Exogenous administration of recombinant murine IL-22 enhances thymopoiesis by promoting the proliferation and viability of TECs. A, WT thymus was enzyme-digested and enriched for CD45− cells. Expression of IL-22Rα on cTECs (UEA-1^lo), mTEC^lo (UEA-1^hiMHCII^lo) and mTEC^hi (UEA-1^hiMHCII^hi). All populations gated on CD45⁻EpCAM⁺. B–D, CD45⁻ or MHC-II⁺ enriched thymus cells were incubated for 24 hours +/− IL-22 (100ng/ml). B, Expression of EpCAM in uncultured CD45− cells (n=5) and in CD45− cells incubated for 24 hours with IL-22 (n=10) or media alone (n=10). C, Proportion of specific TEC subsets in CD45⁻ cells incubated for 24 hours +/− IL-22. D, Expression of DAPI and Ki-67 on TEC subsets on MHCII-enriched thymus cells after 24 hours of incubation with IL-22 (n=10) or media alone (n=10).
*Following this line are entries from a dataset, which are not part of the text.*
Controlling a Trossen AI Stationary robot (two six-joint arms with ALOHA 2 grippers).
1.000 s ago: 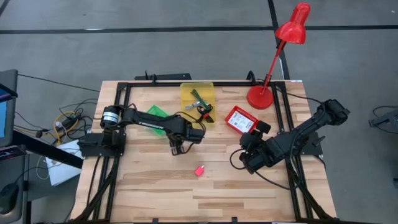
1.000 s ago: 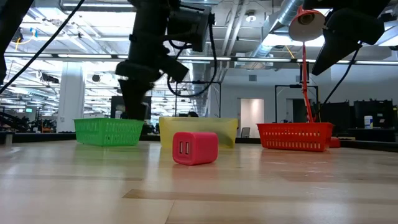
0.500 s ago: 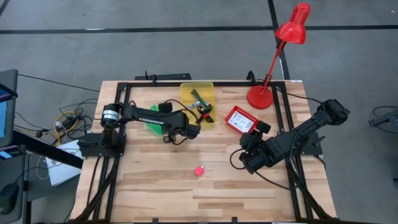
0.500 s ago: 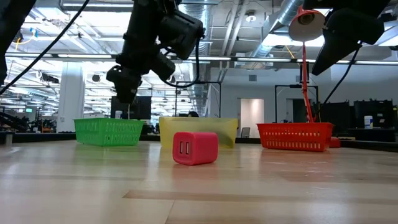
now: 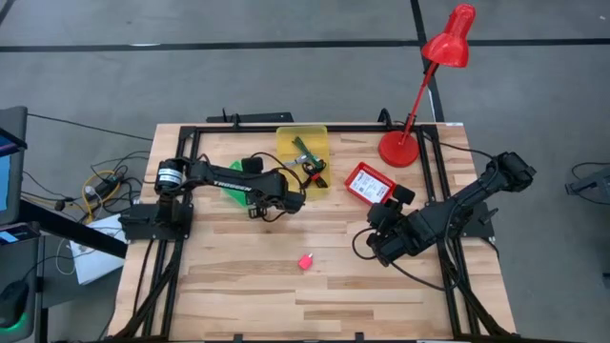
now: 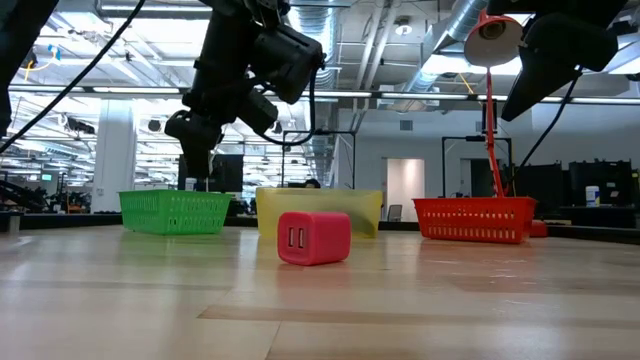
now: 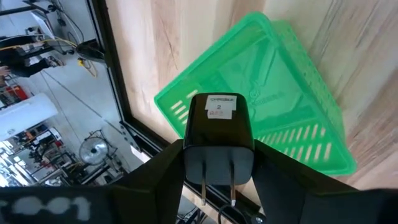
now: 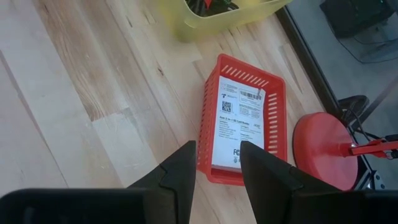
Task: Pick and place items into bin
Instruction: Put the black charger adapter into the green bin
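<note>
Black plastic charger, rigid, light, smooth-sided: left hand pinches its flat sides, prongs toward the wrist, above the green bin, frame centre. Pink block sits lower centre on the worktop. Right hand spread, empty.

High view: mounted overhead, facing straight down, covering the whole table; red lamp at 1 o'clock. Low view: set at tabletop height, facing level across the boards into the room; pink block close ahead, also visible overhead toward 6 o'clock. Left wrist view: aimed down, close above the green basket. Right wrist view: aimed down, near the red basket. Both baskets and the yellow bin shared with high and low views.
</note>
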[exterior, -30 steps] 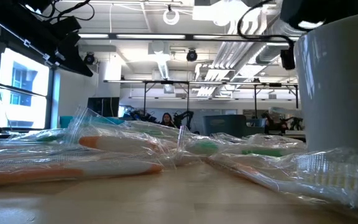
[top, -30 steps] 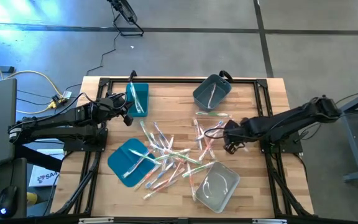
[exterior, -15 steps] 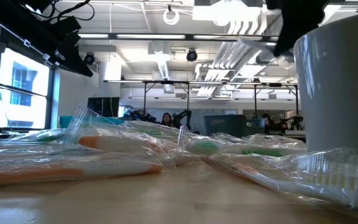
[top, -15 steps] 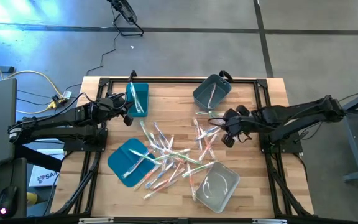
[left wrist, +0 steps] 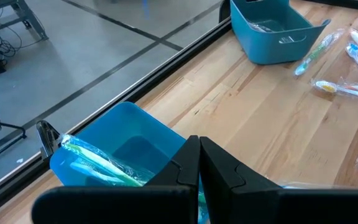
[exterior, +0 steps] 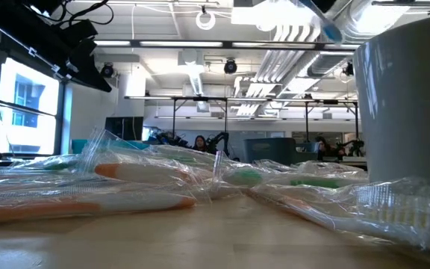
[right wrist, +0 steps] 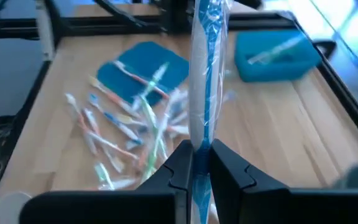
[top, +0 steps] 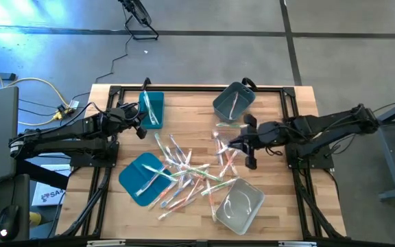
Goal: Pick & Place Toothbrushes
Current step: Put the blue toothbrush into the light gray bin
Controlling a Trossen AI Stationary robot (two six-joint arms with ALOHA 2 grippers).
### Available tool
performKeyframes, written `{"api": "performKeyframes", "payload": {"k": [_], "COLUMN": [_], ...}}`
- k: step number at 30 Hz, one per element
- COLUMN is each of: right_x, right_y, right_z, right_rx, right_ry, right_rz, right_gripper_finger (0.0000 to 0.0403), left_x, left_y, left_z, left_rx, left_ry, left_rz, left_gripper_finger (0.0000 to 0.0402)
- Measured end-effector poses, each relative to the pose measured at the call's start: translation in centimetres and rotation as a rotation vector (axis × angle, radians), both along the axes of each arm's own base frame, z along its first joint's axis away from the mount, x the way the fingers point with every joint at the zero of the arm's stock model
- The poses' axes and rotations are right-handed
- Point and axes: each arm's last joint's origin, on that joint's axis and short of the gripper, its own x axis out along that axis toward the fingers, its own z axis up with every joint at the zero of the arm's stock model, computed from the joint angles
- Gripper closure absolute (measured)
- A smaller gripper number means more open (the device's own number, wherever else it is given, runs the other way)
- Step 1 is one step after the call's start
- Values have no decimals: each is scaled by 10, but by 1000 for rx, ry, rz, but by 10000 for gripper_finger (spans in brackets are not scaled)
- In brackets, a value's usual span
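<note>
R gripper (top: 242, 143) sits just right of surface centre, jaws clamped on 1 blue wrapped toothbrush (right wrist: 201, 74). L gripper (top: 141, 122) waits at 10 o'clock beside the teal bin (top: 152, 108), jaws closed, empty. Remaining toothbrushes (top: 184, 171) lie piled at centre. They look light and stiff, but the crinkly wrap is probably slippery, so mid-handle is the best grip. No readable labels.

glossy clear-wrapped toothbrushes (top: 184, 171) on matt wooden table (top: 184, 113)
</note>
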Motion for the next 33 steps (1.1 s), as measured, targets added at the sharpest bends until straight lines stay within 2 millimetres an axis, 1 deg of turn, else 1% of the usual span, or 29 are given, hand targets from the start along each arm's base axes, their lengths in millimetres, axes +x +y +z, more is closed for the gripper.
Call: {"api": "performKeyframes", "payload": {"k": [3,6,11,20,28,33], "right_x": [3,3,9,32,44,49], "right_y": [8,16,28,50,65,75], "right_z": [1,1,-8,-43,-77,-93], "right_rx": [23,74,144,291,306,328], "right_ry": [-33,-28,17,221,404,479], "right_rz": [33,62,100,213,272,256], "right_gripper_finger": [376,376,376,376,376,376], "left_x": [0,0,0,-1,-2,-2], "left_y": [0,0,0,0,-1,-1], "left_z": [0,0,-1,-3,-4,-4], "left_rx": [0,0,-5,-11,-16,-16], "left_ry": [0,0,10,27,47,48], "left_rz": [0,0,0,1,1,1], "left_gripper_finger": [396,396,396,396,396,396]}}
For in vitro experiments with enriched cells, each individual observation represents 3–4 pooled thymuses. E–H, C57Bl/6 mice were given SL-TBI (550 cGy), treated with PBS (grey bars, n=10) or IL-22 (black bars, 200μg/kg/day, n=10–15) at days −1, 0 and +1 and assessed at days 7 and 28. Total thymus cellularity (E) and absolute number of thymocyte (F) and TEC subsets (G). H, Proportion of Ki-67 expressing cTECs, mTEC^lo and mTEC^hi. Bar graphs represent mean ± SEM of at least 2 independent experiments. FACS plots were generated by concatenation of at least 5 individual observations from one of at least 2 independent experiments.